# [Dataset]
[Start of section]

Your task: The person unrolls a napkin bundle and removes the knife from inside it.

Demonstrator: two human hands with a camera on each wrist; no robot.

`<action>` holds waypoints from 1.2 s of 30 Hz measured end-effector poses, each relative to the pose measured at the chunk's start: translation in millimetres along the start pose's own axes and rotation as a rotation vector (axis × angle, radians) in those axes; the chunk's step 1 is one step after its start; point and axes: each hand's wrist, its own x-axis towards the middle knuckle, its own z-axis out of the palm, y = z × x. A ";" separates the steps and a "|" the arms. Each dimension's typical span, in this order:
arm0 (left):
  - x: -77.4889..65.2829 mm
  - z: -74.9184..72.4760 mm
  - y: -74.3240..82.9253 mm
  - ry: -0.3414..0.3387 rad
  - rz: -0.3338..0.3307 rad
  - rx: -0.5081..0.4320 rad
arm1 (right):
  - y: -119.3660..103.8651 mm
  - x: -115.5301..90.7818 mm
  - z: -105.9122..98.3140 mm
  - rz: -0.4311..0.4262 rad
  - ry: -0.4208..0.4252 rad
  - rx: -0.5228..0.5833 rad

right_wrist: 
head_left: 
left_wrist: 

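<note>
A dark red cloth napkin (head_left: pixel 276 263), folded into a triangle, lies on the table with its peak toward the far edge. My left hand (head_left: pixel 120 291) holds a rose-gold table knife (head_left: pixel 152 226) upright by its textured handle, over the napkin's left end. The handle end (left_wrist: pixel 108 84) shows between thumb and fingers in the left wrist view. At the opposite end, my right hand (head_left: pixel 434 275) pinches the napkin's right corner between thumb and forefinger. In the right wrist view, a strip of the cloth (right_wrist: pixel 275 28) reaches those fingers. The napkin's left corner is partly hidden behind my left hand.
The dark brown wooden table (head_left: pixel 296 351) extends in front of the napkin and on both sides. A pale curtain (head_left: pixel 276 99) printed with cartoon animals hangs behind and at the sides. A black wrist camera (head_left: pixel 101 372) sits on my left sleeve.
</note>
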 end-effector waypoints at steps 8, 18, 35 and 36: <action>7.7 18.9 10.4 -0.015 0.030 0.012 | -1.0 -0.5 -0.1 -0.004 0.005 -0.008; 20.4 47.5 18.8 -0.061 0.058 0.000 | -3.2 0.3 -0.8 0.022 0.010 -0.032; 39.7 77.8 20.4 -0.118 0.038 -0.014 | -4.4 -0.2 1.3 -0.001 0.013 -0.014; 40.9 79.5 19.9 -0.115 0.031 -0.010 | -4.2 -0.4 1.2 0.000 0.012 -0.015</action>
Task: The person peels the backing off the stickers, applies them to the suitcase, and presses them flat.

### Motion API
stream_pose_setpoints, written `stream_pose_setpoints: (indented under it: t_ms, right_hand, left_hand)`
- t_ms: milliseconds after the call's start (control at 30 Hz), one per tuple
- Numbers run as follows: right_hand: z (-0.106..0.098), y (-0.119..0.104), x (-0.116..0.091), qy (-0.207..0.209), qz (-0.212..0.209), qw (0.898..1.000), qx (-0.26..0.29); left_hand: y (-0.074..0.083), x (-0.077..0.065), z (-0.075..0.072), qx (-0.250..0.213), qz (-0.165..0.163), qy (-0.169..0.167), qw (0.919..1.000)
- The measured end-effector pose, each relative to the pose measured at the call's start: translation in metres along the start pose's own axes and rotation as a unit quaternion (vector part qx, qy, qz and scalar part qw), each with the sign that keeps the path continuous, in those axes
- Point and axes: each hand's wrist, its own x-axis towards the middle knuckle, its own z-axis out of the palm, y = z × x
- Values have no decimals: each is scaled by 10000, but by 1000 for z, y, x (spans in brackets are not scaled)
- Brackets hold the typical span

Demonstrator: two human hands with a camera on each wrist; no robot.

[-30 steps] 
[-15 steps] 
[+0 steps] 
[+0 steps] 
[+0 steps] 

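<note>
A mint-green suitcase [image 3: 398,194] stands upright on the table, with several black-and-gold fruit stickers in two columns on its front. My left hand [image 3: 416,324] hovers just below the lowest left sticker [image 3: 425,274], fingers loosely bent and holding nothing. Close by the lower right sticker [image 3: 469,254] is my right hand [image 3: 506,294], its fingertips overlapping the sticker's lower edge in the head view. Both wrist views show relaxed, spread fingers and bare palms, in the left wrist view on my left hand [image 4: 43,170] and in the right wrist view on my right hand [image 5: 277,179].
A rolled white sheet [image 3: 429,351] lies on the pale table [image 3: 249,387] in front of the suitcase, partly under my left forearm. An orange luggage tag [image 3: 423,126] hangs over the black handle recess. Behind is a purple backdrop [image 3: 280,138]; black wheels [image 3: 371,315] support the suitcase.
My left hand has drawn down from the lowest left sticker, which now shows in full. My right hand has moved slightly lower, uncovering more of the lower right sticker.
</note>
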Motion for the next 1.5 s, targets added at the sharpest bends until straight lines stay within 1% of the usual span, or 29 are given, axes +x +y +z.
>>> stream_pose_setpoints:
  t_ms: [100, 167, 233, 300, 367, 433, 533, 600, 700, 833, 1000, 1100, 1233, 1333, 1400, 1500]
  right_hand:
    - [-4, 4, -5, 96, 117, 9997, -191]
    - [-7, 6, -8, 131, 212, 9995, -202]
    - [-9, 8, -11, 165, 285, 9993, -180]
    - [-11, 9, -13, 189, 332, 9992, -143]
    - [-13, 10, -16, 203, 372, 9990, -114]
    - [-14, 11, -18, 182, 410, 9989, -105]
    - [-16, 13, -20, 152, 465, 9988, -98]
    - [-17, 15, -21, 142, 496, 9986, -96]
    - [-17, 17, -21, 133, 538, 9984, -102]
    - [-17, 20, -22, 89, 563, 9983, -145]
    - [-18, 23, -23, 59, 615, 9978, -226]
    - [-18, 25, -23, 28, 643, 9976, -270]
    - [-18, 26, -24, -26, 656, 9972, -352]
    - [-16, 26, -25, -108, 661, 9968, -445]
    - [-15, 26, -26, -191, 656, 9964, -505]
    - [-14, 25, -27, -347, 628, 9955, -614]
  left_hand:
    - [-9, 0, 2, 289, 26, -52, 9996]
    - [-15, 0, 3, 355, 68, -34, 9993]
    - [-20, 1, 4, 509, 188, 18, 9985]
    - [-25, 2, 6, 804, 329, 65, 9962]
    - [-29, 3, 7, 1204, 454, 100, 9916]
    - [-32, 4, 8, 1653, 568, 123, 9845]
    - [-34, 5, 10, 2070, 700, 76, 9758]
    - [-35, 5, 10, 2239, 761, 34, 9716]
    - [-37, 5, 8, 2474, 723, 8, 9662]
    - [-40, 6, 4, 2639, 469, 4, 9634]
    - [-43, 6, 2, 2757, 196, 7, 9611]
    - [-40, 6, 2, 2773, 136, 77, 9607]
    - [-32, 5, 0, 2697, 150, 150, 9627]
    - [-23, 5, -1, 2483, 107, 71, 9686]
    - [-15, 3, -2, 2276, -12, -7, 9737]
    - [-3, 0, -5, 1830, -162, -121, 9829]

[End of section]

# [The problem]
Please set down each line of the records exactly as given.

# [Exercise result]
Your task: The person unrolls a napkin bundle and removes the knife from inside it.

Demonstrator: two human hands with a camera on each wrist; no robot.

`<action>` holds waypoints from 1.2 s of 30 Hz measured end-effector poses, each relative to the pose measured at the chunk's start: translation in millimetres along the start pose's own axes and rotation as a rotation vector (axis × angle, radians) in those axes; the chunk's step 1 is one step after its start; point and axes: each hand's wrist, its own x-axis towards the middle knuckle, its own z-axis out of the palm, y = z × x. A ";" separates the steps and a "|" the arms. Each dimension's typical span, in this order:
arm0 (left):
  - x: -77.4889..65.2829 mm
  - z: -74.9184..72.4760 mm
  - y: -74.3240..82.9253 mm
  - ry: -0.3414..0.3387 rad
  - rz: -0.3338..0.3307 rad
  - rx: -0.5081..0.4320 rad
arm1 (right):
  - y: -119.3660..103.8651 mm
  - x: -115.5301..90.7818 mm
  - z: -105.9122..98.3140 mm
  - rz: -0.4311..0.4262 rad
  - ry: -0.4208..0.4252 rad
  - rx: -0.5228..0.5833 rad

right_wrist: 
head_left: 
left_wrist: 

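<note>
A dark red cloth napkin (head_left: pixel 276 263), folded into a triangle, lies on the table with its peak toward the far edge. My left hand (head_left: pixel 120 291) holds a rose-gold table knife (head_left: pixel 152 226) upright by its textured handle, over the napkin's left end. The handle end (left_wrist: pixel 108 84) shows between thumb and fingers in the left wrist view. At the opposite end, my right hand (head_left: pixel 434 275) pinches the napkin's right corner between thumb and forefinger. In the right wrist view, a strip of the cloth (right_wrist: pixel 275 28) reaches those fingers. The napkin's left corner is partly hidden behind my left hand.
The dark brown wooden table (head_left: pixel 296 351) extends in front of the napkin and on both sides. A pale curtain (head_left: pixel 276 99) printed with cartoon animals hangs behind and at the sides. A black wrist camera (head_left: pixel 101 372) sits on my left sleeve.
</note>
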 end-effector waypoints at steps 8, 18, 35 and 36: <action>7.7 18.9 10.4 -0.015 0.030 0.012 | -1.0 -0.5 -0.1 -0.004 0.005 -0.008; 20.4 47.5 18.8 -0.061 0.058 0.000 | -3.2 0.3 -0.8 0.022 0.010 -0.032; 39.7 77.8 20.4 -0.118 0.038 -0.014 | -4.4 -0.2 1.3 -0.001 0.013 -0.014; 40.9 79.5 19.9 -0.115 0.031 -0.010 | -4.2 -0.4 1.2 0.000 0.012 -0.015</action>
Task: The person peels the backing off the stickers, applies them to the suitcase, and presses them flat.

### Motion API
stream_pose_setpoints, written `stream_pose_setpoints: (indented under it: t_ms, right_hand, left_hand)`
- t_ms: milliseconds after the call's start (control at 30 Hz), one per tuple
- Numbers run as follows: right_hand: z (-0.106..0.098), y (-0.119..0.104), x (-0.116..0.091), qy (-0.207..0.209), qz (-0.212..0.209), qw (0.898..1.000), qx (-0.26..0.29); left_hand: y (-0.074..0.083), x (-0.077..0.065), z (-0.075..0.072), qx (-0.250..0.213), qz (-0.165..0.163), qy (-0.169..0.167), qw (0.919..1.000)
- The measured end-effector pose, each relative to the pose measured at the call's start: translation in metres along the start pose's own axes and rotation as a unit quaternion (vector part qx, qy, qz and scalar part qw), each with the sign that keeps the path continuous, in those axes
- Point and axes: each hand's wrist, its own x-axis towards the middle knuckle, its own z-axis out of the palm, y = z × x
- Values have no decimals: each is scaled by 10000, but by 1000 for z, y, x (spans in brackets are not scaled)
- Brackets hold the typical span

Demonstrator: two human hands with a camera on each wrist; no robot.

[-30 steps] 
[-15 steps] 
[+0 steps] 
[+0 steps] 
[+0 steps] 

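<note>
A mint-green suitcase [image 3: 398,194] stands upright on the table, with several black-and-gold fruit stickers in two columns on its front. My left hand [image 3: 416,324] hovers just below the lowest left sticker [image 3: 425,274], fingers loosely bent and holding nothing. Close by the lower right sticker [image 3: 469,254] is my right hand [image 3: 506,294], its fingertips overlapping the sticker's lower edge in the head view. Both wrist views show relaxed, spread fingers and bare palms, in the left wrist view on my left hand [image 4: 43,170] and in the right wrist view on my right hand [image 5: 277,179].
A rolled white sheet [image 3: 429,351] lies on the pale table [image 3: 249,387] in front of the suitcase, partly under my left forearm. An orange luggage tag [image 3: 423,126] hangs over the black handle recess. Behind is a purple backdrop [image 3: 280,138]; black wheels [image 3: 371,315] support the suitcase.
My left hand has drawn down from the lowest left sticker, which now shows in full. My right hand has moved slightly lower, uncovering more of the lower right sticker.
</note>
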Motion for the next 1.5 s, targets added at the sharpest bends until straight lines stay within 1% of the usual span, or 29 are given, axes +x +y +z.
>>> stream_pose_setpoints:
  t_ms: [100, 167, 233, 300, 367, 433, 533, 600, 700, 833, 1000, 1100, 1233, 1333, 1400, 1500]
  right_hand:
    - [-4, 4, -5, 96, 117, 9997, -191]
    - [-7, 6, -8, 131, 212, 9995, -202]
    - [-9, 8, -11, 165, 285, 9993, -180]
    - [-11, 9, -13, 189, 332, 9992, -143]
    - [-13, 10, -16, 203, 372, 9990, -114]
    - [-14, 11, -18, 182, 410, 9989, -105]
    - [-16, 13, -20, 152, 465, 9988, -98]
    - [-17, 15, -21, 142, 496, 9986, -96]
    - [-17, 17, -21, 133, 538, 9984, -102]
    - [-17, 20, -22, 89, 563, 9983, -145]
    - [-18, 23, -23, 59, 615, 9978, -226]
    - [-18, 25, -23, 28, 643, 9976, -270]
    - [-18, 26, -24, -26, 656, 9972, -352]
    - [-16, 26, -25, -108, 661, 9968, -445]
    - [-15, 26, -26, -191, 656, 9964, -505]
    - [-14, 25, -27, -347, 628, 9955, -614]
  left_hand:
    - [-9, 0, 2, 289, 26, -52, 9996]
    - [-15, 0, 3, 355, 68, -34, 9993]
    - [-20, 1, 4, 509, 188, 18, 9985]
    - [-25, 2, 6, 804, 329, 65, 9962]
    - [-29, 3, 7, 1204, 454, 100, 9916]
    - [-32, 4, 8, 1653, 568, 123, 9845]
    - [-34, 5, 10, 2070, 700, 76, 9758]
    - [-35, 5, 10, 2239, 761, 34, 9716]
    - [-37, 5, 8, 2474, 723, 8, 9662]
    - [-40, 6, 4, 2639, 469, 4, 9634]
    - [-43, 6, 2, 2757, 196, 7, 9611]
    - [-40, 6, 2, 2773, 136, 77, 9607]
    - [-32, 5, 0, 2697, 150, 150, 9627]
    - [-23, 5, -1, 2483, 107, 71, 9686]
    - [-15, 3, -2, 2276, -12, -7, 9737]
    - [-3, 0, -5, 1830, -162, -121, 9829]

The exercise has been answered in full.